- **GOAL OF THE EXERCISE**: From the entries that follow, pick out all lines holding "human".
RECORDS SUPPLIED START
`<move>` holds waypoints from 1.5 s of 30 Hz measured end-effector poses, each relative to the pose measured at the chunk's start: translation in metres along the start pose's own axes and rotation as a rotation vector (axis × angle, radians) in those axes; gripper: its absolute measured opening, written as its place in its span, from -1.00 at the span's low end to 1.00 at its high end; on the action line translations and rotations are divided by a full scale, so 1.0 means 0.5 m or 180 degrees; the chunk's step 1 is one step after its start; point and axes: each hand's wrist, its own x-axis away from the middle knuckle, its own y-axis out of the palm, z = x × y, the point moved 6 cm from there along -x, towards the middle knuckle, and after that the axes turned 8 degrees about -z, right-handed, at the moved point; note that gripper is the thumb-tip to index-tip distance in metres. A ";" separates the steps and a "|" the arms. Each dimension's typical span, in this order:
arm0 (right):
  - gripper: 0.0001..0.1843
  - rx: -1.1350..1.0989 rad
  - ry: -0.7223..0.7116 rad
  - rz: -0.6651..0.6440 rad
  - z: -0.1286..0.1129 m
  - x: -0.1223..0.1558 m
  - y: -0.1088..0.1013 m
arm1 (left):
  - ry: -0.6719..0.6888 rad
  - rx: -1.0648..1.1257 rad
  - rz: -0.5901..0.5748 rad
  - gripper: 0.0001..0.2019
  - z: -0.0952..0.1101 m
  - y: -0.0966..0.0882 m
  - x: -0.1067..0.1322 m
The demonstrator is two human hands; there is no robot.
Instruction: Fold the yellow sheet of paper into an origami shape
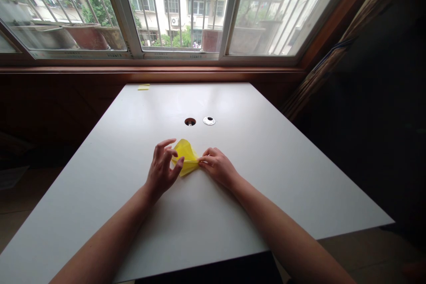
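Note:
A partly folded sheet of thin yellow paper (185, 153) rests on the white tabletop, with one flap raised and a crease running across it. At its right corner, my right hand (218, 166) pinches the paper between thumb and fingers. My left hand (163, 166) is at the paper's left side, fingers bent and apart, with the thumb over its near left part. Whether the left fingertips touch the paper is hard to see. The paper's left edge is partly hidden behind that hand.
Past the paper, the white table (266, 159) has a round cable hole (190, 121) and a loose metallic ring cover (209, 120). Yellow strips (143, 87) lie at the far left corner. A barred window (179, 9) rises beyond the table, and a curtain (319, 66) hangs at right.

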 end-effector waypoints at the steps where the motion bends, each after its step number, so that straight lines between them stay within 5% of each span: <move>1: -0.86 -0.0009 0.0002 0.0022 0.000 0.000 -0.001 | 0.0025 0.0083 -0.0001 -0.85 0.000 0.002 0.001; 6: -0.88 0.0077 -0.0056 0.0048 -0.007 0.001 -0.003 | 0.0028 0.0515 0.0166 -0.74 -0.009 0.004 0.004; 10: -0.86 0.0177 -0.0179 -0.0019 -0.010 0.002 -0.005 | -0.0443 0.1063 0.0127 -0.68 -0.048 0.013 0.006; 15: -0.87 -0.0101 -0.0363 -0.0107 0.000 0.004 -0.015 | -0.1087 0.2038 -0.0621 -0.60 -0.109 0.057 0.014; 20: -0.90 -0.0376 -0.0316 -0.0207 0.011 0.004 -0.027 | -0.0633 0.2442 -0.1422 -0.39 -0.093 0.066 0.017; 25: -0.84 -0.0421 -0.0201 -0.0265 0.021 0.004 -0.020 | -0.0245 0.1934 -0.1830 0.06 -0.053 0.055 0.021; 32: -0.78 -0.0405 -0.0253 -0.0278 0.014 0.002 -0.016 | 0.0073 0.1187 -0.1608 0.12 -0.041 0.071 0.026; 39: -0.60 -0.0406 -0.0297 -0.0323 -0.005 -0.004 -0.002 | 0.0276 0.1079 -0.1453 0.16 -0.040 0.091 0.031; 45: -0.66 -0.0480 -0.0326 -0.0322 -0.009 -0.005 0.001 | 0.0453 0.1080 -0.1404 0.12 -0.026 0.088 0.028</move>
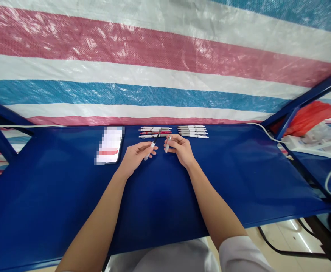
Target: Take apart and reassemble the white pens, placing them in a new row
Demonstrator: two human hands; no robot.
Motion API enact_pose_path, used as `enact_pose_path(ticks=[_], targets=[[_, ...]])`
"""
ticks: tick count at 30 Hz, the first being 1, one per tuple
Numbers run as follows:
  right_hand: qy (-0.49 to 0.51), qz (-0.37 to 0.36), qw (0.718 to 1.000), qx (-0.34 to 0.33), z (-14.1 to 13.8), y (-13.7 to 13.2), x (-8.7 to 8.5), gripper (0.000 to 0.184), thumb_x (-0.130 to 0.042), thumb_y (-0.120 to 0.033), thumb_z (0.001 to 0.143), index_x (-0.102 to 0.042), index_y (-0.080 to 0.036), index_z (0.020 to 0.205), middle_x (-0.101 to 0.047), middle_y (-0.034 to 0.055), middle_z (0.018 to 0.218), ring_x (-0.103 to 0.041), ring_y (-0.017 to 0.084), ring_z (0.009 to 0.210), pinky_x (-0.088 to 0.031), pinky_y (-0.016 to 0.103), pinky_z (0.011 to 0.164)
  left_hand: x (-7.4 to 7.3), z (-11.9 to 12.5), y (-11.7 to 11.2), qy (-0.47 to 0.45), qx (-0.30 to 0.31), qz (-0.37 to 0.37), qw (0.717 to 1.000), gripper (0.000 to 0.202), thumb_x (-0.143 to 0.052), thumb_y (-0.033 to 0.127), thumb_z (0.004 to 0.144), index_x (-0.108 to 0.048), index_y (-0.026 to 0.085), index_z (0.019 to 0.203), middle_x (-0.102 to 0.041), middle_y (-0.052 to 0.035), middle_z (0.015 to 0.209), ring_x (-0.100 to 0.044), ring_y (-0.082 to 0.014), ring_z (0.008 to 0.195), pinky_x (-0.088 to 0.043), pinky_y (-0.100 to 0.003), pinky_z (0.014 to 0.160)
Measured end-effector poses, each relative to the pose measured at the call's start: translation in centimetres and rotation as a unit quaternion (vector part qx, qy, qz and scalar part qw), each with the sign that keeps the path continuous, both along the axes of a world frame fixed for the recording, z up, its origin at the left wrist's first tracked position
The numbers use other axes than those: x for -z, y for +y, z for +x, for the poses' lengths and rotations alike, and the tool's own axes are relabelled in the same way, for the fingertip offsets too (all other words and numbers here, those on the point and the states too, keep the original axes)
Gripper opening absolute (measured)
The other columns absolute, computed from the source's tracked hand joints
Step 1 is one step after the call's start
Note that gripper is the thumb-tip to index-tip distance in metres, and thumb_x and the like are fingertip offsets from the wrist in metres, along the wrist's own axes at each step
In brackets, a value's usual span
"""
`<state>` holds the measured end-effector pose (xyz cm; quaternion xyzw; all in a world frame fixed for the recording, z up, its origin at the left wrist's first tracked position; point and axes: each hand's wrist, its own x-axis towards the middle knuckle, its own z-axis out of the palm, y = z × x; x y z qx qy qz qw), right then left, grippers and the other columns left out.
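Over the middle of the blue table, my left hand [134,158] is closed on an open pen barrel [152,145], white and clear, held tilted. A thin dark refill [157,136] sticks up out of it. Just to the right, my right hand [184,151] pinches a short whitish pen part [168,145] between thumb and fingers. The two pieces are apart. Behind my left hand lies a small group of pens, with a red pen [146,133] among white ones. A stack of several white pens [193,131] lies behind my right hand.
A phone [110,145] with a lit, blurred screen lies left of my hands on the blue tabletop [239,170]. Striped sheeting [154,75] hangs behind the table. Blue frame bars [288,121] stand at the sides. A red plastic bag [313,116] sits at the right.
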<state>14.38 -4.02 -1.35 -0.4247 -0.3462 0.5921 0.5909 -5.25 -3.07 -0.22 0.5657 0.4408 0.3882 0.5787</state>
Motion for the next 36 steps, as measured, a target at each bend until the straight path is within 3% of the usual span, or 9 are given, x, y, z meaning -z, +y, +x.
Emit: enact_pose_path(ticks=[7,16,27,36], targets=[[0.022,0.001,0.998,0.056,-0.4,-0.2,-0.7,0.030,-0.084,-0.032,0.062,-0.071,-0.022,0.087,-0.073,-0.0023,0.082,-0.071,0.013,0.072,-0.061,0.026,0.064,0.4,-0.4,0.1,0.014,0.018,-0.004,1.000,0.040,-0.074,0.045,0.079,-0.072,0.019,0.108,-0.075,-0.0084,0.102,-0.070,-0.0210,0.082,-0.059,-0.037,0.079],[0.052,0.045,0.974,0.215,0.1,0.0,-1.9,0.028,-0.083,-0.031,0.063,-0.070,-0.023,0.086,-0.069,-0.0039,0.081,-0.068,0.011,0.069,-0.062,0.024,0.061,0.0,-0.8,-0.1,0.035,0.060,-0.010,0.998,0.038,-0.073,0.045,0.079,-0.073,0.018,0.106,-0.076,-0.0093,0.102,-0.072,-0.0226,0.081,-0.060,-0.043,0.085],[0.025,0.044,0.976,0.211,0.2,0.3,-1.7,0.032,-0.080,-0.034,0.068,-0.067,-0.025,0.096,-0.071,-0.0015,0.093,-0.071,0.015,0.082,-0.063,0.031,0.070,-0.9,-0.1,-0.5,0.043,0.093,-0.026,0.994,0.035,-0.074,0.045,0.077,-0.075,0.019,0.099,-0.076,-0.0097,0.095,-0.072,-0.0231,0.079,-0.060,-0.039,0.078],[0.049,0.041,0.971,0.229,-0.3,0.3,-2.3,0.035,-0.081,-0.033,0.064,-0.067,-0.025,0.095,-0.071,-0.0014,0.093,-0.070,0.014,0.079,-0.063,0.027,0.066,-1.0,0.0,-0.4,0.042,0.092,-0.033,0.994,0.035,-0.075,0.045,0.075,-0.075,0.019,0.099,-0.077,-0.0096,0.095,-0.073,-0.0241,0.078,-0.060,-0.040,0.077]])
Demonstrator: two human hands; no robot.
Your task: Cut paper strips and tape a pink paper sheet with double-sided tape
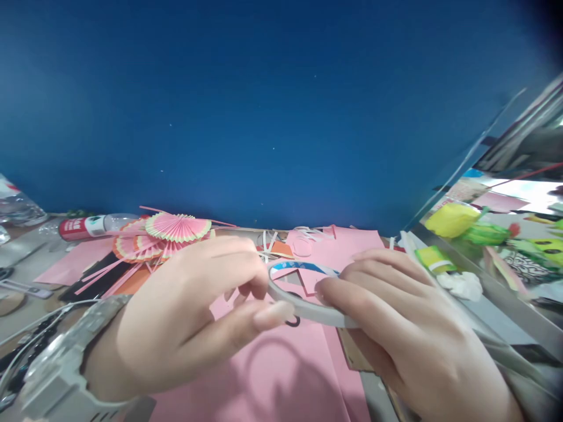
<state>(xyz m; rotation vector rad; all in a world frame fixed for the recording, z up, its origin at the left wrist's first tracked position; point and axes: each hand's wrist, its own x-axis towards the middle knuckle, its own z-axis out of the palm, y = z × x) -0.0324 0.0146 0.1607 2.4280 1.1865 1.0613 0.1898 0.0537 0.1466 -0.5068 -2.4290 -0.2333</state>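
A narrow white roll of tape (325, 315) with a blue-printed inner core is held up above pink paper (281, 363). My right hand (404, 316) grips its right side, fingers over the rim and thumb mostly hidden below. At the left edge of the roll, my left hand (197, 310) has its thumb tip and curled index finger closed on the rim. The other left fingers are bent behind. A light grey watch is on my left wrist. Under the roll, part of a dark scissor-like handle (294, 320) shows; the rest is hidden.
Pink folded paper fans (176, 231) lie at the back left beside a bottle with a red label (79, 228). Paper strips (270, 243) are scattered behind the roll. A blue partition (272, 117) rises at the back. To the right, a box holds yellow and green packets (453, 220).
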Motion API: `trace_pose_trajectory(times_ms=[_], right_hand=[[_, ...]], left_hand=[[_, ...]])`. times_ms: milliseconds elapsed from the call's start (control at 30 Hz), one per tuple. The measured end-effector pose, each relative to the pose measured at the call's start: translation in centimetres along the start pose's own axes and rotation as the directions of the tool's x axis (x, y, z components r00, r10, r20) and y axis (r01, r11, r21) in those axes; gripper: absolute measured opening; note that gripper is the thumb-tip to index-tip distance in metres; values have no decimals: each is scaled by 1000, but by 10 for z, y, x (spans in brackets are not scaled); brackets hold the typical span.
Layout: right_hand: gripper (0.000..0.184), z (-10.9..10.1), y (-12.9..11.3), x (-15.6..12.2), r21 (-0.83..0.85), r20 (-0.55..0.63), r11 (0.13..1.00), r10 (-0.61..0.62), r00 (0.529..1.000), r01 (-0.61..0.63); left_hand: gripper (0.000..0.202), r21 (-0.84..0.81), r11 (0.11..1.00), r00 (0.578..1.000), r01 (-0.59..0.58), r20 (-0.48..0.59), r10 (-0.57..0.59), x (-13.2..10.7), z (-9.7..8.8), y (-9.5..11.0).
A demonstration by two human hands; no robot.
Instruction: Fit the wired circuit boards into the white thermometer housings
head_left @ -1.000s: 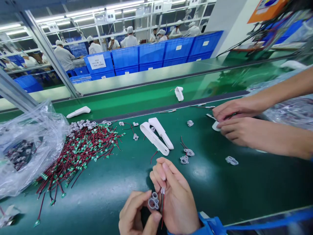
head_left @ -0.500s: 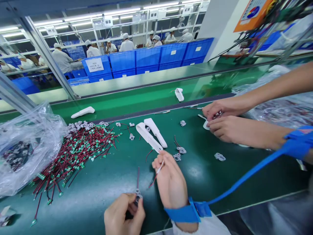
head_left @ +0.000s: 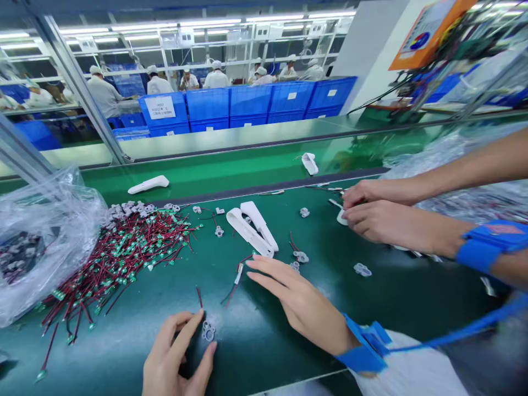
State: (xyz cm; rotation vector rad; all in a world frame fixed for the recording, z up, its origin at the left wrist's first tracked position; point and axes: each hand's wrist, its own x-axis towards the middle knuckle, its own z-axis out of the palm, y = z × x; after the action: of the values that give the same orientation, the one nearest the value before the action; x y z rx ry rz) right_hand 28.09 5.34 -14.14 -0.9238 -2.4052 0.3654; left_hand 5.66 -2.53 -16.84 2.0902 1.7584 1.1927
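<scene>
Work surface at my seat. My left hand (head_left: 175, 352) sits at the near side of the green conveyor belt (head_left: 256, 335), thumb and fingers spread apart on either side of a small grey plastic spacer (head_left: 208, 331); I cannot tell whether they touch it. The spacer lies on the belt and looks light and stiff. It is probably best pinched by its rim between thumb and fingertip. My right hand (head_left: 303, 302) lies open and holds nothing, its fingers together, their fingertips (head_left: 251, 263) just beside a loose wired lead (head_left: 238, 278) with a white sleeve. Such leads look thin and limp, and the small green board on each seems the fragile part.

Count: one spacer at my left hand; five more lie loose on the belt, with an uncounted cluster beyond. Two white plastic shells (head_left: 247, 232) lie together on this belt, and two more on the far belt. The heap of leads (head_left: 119, 258) is too large to count. A co-worker's two hands (head_left: 383, 217) work at right.
</scene>
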Motion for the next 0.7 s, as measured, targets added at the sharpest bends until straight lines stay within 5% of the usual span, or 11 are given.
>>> trace_pose_trajectory(times_ms=[133, 300, 467, 533, 600, 700], right_hand=[[37, 8, 9, 21, -233, 223, 950, -155, 962, 207], [26, 27, 11, 38, -247, 189, 957, -106, 976, 151], [20, 15, -2, 33, -171, 109, 985, -10, 994, 28], [17, 4, -16, 25, -90, 43, 992, 94, 995, -90], [18, -3, -34, 13, 90, -42, 977, 199, 979, -194], [15, -5, -61, -4, 291, -192, 938, 251, 949, -189]], left_hand=[[23, 60, 979, 970, -195, 162, 183, 1, -4, -14], [25, 91, 957, 947, -277, 193, 256, 4, -1, -13], [24, 121, 957, 961, -264, 116, 250, 6, 4, -1], [24, -8, 990, 990, -138, -43, 137, 5, 4, 6], [23, -333, 937, 975, 105, -151, -164, 5, 2, 13], [19, -786, 458, 837, 415, 133, -531, 8, -2, 19]])
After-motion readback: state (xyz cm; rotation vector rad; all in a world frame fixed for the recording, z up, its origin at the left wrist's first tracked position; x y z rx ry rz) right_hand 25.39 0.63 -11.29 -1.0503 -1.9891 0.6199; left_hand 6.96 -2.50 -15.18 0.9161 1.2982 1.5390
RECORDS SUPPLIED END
- **TASK RESULT**:
The demonstrator is two human hands; there is no robot.
Demonstrator: two human hands; no robot.
Demonstrator: two human hands; no robot.
A demonstration by two human hands; no robot.

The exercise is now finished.